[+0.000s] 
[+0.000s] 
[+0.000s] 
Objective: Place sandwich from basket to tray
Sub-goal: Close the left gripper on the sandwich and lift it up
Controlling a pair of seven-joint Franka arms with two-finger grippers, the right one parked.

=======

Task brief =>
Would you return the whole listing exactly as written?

Answer to the exercise =>
[+0.000s] 
[+0.000s] 
[+0.000s] 
Objective: Place sandwich from basket to tray
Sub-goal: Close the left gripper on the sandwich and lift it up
Controlling a pair of seven-joint Franka arms with two-finger grippers, the right one parked.

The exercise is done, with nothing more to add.